╔══

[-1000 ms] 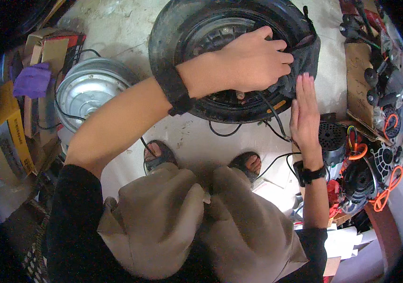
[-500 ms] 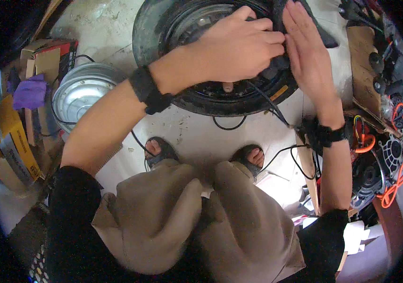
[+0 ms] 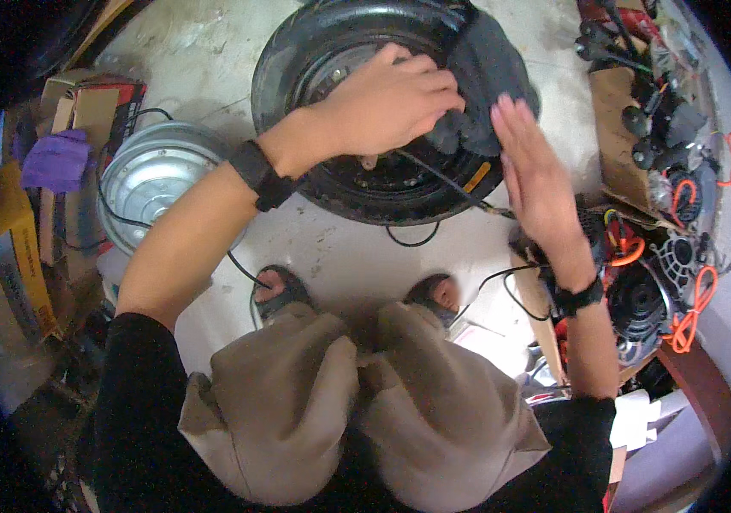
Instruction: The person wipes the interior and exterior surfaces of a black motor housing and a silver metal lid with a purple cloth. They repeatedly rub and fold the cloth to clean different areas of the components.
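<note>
Wheel (image 3: 357,184): my left hand (image 3: 391,103) grips rag (image 3: 485,77); right hand (image 3: 536,175) flat, open. Rub firmly, steady the rim.

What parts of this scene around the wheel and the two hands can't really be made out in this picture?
- Wheel hub, head view: its middle is covered by the left hand and the dark grey cloth.
- Left fingertips: buried in the cloth, so the grip is unclear.
- Tyre: its top is cut off by the picture's upper edge.
- Black parts at right: bent and small near the fisheye rim.
- Floor by the feet: hidden by the knees.
</note>
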The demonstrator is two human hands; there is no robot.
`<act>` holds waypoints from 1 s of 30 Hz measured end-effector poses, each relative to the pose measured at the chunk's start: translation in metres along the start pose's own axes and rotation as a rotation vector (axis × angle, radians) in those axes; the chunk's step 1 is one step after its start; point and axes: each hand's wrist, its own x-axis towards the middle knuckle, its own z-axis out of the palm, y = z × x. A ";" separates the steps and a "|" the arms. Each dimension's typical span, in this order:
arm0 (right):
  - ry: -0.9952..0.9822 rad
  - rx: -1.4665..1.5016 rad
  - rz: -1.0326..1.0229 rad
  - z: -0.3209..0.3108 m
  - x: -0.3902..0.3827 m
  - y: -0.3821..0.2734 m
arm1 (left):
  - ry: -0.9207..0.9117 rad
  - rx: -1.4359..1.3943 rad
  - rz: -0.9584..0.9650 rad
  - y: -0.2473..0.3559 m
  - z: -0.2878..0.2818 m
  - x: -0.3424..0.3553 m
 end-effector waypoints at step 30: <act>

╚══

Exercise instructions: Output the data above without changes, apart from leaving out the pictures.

Response:
[-1000 ms] 
[-500 ms] 
[+0 ms] 
Instruction: The person wipes the interior and exterior surfaces of a black motor housing and a silver metal lid with a purple cloth. They repeatedly rub and fold the cloth to clean different areas of the components.
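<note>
Wheel (image 3: 357,184): my left hand (image 3: 391,103) grips rag (image 3: 485,77); right hand (image 3: 536,175) flat, open. Rub firmly, steady the rim.

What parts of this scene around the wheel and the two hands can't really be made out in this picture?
- Wheel hub, head view: its middle is covered by the left hand and the dark grey cloth.
- Left fingertips: buried in the cloth, so the grip is unclear.
- Tyre: its top is cut off by the picture's upper edge.
- Black parts at right: bent and small near the fisheye rim.
- Floor by the feet: hidden by the knees.
</note>
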The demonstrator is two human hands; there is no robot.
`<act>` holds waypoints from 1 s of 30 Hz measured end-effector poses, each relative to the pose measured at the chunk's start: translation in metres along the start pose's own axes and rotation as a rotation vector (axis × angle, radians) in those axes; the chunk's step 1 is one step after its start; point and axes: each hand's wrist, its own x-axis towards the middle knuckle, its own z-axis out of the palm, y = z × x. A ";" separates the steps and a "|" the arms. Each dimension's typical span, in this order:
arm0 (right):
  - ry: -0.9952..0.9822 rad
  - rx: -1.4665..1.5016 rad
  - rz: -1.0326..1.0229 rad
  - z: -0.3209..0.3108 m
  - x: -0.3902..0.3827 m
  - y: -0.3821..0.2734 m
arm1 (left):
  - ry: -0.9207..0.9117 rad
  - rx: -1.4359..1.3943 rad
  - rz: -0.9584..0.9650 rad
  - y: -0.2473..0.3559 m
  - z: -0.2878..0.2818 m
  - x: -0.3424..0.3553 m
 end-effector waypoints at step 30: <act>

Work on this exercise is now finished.